_Aim of the exercise_
Required from the data below: the exact lines starting at the line containing "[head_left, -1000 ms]" and ending at the line containing "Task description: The", with both ends kept and all pictures dropped.

_Source data_

+---+

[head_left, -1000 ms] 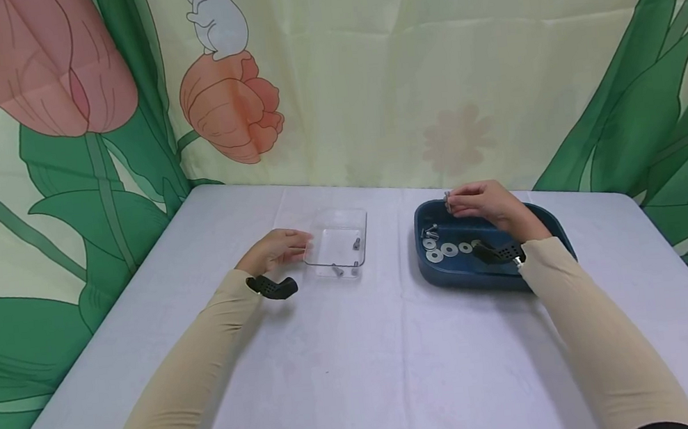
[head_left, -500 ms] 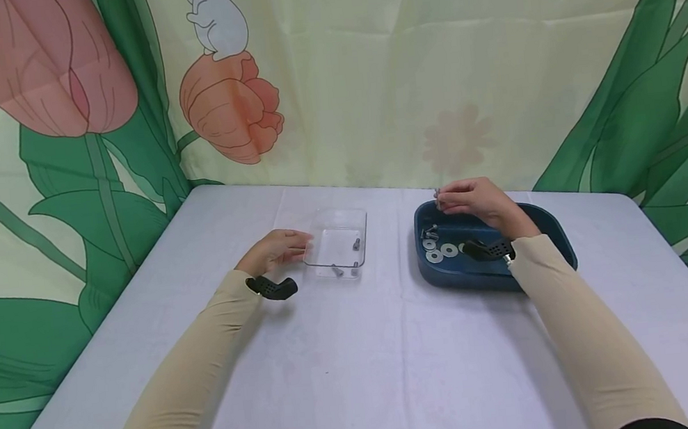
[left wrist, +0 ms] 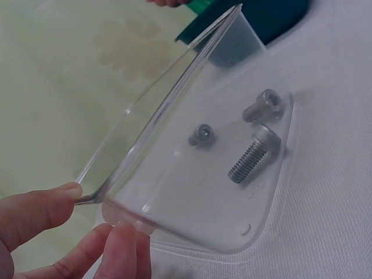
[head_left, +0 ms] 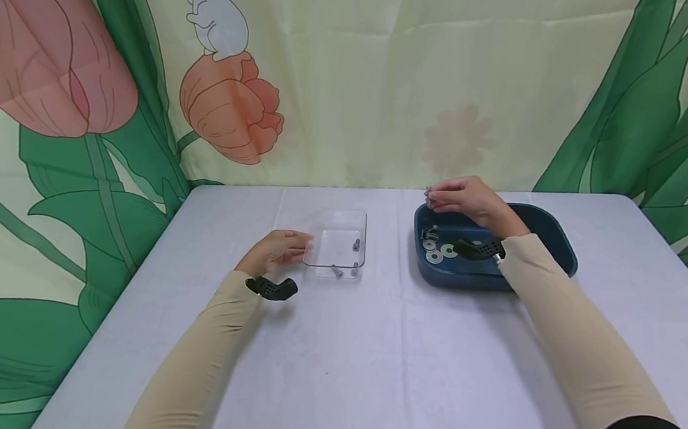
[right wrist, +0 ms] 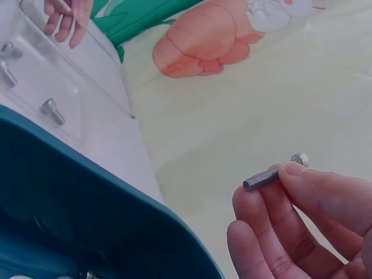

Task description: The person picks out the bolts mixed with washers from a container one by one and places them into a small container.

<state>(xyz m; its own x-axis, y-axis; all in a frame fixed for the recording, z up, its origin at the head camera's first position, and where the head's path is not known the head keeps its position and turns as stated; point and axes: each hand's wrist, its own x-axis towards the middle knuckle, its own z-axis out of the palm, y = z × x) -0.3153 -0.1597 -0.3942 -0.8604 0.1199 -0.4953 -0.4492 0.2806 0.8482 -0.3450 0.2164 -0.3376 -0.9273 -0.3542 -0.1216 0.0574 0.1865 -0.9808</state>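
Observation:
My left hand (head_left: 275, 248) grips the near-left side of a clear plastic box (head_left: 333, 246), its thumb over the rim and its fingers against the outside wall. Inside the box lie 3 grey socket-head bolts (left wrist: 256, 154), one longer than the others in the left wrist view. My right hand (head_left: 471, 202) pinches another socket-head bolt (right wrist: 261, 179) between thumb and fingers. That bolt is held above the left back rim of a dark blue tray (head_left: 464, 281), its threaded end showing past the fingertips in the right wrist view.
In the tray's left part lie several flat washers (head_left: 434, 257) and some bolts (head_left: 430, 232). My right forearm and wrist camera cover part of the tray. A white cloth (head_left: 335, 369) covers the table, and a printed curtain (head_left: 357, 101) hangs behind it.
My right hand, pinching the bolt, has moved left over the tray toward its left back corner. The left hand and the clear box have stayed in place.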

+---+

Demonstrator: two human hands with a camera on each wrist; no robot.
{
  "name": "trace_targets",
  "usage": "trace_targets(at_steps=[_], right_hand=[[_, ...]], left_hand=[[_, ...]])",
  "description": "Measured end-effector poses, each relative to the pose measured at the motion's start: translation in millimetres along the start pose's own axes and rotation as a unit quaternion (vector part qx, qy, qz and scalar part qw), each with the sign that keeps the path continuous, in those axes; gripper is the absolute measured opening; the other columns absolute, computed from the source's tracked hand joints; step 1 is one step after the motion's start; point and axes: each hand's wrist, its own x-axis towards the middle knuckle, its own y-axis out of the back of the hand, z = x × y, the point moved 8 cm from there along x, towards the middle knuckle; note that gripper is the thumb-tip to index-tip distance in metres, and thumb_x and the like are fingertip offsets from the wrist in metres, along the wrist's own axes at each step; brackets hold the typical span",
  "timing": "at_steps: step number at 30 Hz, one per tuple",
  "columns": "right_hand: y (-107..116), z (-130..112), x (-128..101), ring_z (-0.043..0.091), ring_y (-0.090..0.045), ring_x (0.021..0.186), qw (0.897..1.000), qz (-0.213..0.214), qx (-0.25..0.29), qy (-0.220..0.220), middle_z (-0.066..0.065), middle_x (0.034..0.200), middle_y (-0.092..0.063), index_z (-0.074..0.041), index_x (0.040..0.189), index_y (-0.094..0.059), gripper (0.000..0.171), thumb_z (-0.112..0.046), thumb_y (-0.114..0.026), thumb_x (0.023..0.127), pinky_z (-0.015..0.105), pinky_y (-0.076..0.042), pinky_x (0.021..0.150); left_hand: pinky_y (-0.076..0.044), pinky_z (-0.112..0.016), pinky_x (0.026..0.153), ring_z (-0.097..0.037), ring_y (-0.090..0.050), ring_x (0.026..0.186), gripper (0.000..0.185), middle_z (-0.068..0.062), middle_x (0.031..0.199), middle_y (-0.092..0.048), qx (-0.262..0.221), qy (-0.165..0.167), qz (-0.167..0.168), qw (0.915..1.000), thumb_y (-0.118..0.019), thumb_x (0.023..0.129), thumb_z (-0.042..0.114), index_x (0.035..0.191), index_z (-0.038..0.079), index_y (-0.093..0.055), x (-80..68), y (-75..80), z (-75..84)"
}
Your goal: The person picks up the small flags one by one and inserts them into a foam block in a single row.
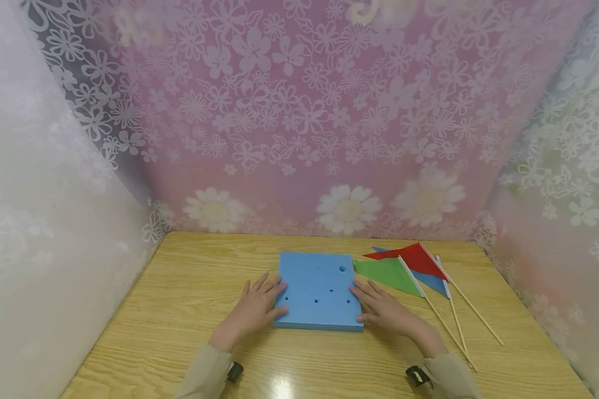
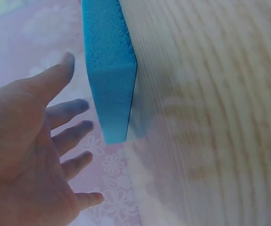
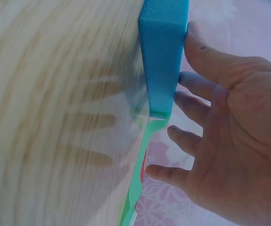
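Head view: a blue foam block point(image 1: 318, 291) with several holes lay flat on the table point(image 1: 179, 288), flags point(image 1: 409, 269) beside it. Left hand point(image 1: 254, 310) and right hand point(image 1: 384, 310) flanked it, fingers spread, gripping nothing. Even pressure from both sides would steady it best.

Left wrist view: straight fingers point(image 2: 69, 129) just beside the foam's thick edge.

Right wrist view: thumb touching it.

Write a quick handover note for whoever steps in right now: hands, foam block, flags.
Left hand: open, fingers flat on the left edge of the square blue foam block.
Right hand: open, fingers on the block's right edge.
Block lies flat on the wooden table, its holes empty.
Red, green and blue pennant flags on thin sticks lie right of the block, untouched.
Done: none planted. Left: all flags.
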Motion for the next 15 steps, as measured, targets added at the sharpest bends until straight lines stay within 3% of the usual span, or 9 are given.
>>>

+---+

_Exercise output_
[head_left, -1000 ms] 
[head_left, -500 ms] 
[left wrist, +0 ms] 
[head_left, +0 ms] 
[right wrist, +0 ms] 

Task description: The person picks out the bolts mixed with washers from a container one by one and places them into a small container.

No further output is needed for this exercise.